Parties seeking to protract and prolong proceedings will be free to use this power of the court as a tactic to deny the very object that “arbitration” had set out to achieve. In this particular case the application for reference to an arbitrator was filed by the appellant in 2006 and a decision after various appeals was finally given by the Court on October 22, 2009. This clearly shows that a mere decision with regard to jurisdiction took almost 3 years and the dispute continues to remain unresolved.

The effect of this judgment is that despite the express agreement to arbitrate, the court has the power to ignore such an agreement and direct the parties to litigate. By giving the courts such widespread power to disregard a mutual agreement between two parties, the Court has effectively nullified the sanctity of the agreement to arbitrate.
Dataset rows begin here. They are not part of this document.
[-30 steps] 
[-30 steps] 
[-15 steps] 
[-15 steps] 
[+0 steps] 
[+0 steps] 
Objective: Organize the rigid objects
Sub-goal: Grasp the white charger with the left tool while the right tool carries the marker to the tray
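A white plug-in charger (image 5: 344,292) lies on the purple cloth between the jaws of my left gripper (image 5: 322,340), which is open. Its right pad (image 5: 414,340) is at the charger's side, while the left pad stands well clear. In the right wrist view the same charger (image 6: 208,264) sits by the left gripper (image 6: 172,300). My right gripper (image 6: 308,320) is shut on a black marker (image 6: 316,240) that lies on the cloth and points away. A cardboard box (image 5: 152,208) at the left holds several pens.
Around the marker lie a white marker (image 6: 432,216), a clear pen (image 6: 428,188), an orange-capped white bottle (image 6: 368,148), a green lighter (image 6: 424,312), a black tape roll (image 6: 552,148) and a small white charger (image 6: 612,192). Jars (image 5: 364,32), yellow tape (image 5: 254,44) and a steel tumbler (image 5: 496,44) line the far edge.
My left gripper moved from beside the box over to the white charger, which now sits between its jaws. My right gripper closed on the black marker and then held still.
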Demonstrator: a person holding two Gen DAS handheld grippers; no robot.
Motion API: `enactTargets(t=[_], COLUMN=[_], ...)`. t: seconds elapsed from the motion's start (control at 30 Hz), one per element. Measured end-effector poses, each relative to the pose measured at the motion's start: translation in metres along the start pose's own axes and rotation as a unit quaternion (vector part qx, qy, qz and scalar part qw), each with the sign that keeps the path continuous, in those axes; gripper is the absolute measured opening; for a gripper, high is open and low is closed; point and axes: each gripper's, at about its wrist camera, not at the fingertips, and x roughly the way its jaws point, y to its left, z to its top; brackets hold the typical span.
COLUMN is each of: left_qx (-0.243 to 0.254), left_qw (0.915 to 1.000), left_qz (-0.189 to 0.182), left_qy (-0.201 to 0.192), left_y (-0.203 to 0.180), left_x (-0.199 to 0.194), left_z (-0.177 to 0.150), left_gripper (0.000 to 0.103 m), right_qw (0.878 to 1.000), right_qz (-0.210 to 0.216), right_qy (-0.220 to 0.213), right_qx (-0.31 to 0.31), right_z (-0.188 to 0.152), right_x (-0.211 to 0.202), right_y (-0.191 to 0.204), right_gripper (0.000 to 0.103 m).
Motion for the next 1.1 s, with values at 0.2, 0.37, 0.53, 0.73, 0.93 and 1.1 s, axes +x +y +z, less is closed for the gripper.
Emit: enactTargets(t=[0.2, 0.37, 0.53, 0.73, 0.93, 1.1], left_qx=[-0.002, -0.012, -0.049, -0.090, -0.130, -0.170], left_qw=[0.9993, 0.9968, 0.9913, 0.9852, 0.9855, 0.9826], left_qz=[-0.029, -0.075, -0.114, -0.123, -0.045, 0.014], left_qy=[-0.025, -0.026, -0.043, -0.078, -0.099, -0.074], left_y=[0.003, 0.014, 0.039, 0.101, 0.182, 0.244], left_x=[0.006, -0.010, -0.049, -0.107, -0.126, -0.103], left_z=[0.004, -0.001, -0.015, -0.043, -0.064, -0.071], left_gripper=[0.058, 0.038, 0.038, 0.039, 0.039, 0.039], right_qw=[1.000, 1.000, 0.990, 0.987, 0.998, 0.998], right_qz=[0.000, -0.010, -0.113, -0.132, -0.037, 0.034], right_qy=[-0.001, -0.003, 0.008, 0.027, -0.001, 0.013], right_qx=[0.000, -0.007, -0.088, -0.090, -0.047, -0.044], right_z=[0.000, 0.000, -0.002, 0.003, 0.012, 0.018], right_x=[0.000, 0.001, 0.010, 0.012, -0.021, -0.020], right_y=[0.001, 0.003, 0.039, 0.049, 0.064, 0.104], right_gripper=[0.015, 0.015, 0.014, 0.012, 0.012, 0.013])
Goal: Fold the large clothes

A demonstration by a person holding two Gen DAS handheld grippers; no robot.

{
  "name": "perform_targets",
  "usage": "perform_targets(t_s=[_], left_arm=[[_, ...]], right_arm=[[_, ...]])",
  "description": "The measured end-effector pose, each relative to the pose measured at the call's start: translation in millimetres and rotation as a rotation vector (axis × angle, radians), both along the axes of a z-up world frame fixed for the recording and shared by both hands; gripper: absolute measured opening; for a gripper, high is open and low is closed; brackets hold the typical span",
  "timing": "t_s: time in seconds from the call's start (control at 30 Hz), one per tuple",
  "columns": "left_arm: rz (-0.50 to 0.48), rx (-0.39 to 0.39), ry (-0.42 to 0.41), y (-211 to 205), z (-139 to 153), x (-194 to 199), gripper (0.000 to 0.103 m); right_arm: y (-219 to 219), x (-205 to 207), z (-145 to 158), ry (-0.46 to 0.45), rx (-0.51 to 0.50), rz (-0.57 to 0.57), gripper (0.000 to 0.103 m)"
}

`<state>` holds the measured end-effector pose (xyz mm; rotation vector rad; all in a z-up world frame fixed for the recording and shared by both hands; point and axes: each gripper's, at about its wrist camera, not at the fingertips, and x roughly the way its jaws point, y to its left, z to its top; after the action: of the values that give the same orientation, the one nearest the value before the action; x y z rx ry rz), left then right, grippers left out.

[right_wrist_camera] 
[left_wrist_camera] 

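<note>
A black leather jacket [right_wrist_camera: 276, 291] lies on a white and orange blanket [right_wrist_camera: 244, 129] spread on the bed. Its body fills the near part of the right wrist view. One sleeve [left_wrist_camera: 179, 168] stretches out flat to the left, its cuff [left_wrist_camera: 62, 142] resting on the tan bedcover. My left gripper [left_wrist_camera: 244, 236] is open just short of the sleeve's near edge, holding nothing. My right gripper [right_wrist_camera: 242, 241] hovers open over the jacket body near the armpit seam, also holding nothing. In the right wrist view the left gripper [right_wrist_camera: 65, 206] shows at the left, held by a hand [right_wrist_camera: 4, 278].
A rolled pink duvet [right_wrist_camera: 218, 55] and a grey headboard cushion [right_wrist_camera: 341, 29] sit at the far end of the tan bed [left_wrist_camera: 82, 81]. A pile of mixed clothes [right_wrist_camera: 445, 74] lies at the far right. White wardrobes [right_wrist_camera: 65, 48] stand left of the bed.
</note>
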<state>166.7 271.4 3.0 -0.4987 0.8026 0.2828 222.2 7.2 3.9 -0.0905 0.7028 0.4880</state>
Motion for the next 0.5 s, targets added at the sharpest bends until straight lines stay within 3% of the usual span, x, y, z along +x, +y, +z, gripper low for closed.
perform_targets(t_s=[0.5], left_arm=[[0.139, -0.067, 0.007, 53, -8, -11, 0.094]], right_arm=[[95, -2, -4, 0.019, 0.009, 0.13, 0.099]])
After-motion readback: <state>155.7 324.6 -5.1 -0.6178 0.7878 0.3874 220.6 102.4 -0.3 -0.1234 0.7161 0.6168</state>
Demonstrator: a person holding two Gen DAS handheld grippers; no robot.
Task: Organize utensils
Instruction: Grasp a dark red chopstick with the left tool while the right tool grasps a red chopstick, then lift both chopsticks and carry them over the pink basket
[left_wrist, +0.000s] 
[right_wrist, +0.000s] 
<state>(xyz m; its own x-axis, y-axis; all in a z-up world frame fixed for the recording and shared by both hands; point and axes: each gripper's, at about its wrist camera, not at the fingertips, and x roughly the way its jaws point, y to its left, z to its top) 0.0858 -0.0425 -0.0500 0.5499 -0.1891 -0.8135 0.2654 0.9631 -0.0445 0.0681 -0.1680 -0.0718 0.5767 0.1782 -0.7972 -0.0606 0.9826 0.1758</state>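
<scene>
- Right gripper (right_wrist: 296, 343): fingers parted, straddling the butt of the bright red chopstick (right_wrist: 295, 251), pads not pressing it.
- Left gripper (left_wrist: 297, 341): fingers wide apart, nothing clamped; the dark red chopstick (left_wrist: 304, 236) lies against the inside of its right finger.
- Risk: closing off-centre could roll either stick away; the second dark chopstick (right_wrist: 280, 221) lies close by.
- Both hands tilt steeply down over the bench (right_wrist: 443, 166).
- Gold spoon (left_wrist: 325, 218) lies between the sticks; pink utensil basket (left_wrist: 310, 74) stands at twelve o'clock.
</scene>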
It is indeed a rather unfortunate judgment with wide ramifications – time will demonstrate how parties will use it to stall and abuse the already much maligned Indian judicial system with its inherent delays.

1 Section 8 (1) A judicial authority before which an action is brought in a matter which is the subject of an arbitration agreement shall, if a party so applies not later than when submitting his first statement on the substance of the dispute, refer the parties to arbitration.

  • The application referred to in sub-section (1) shall not be entertained unless it is accompanied by the original arbitration agreement or a duly certified copy thereof.
  • Notwithstanding that an application has been made under sub-section (1) and that the issue is pending before the judicial authority, an arbitration may be commenced or continued and an arbitral award made.

2 Hindustan Petroleum Corporation vs. Pinkcity Midway Petroleums 2003(6) SCC503.

3 Abdul Kadir Shamsuddin Bubere vs. Madhav Prabhakar Oak and Anr AIR 1962 SC 406 and Oomor Sait HG vs. Asiam Sait 2001 (3) CTC 269.

4 Ibid.

As this judgment has been delivered by a Division Bench, it is our opinion that in light of the seriousness of its implications, the case should be reconsidered by a Full Bench of the Court.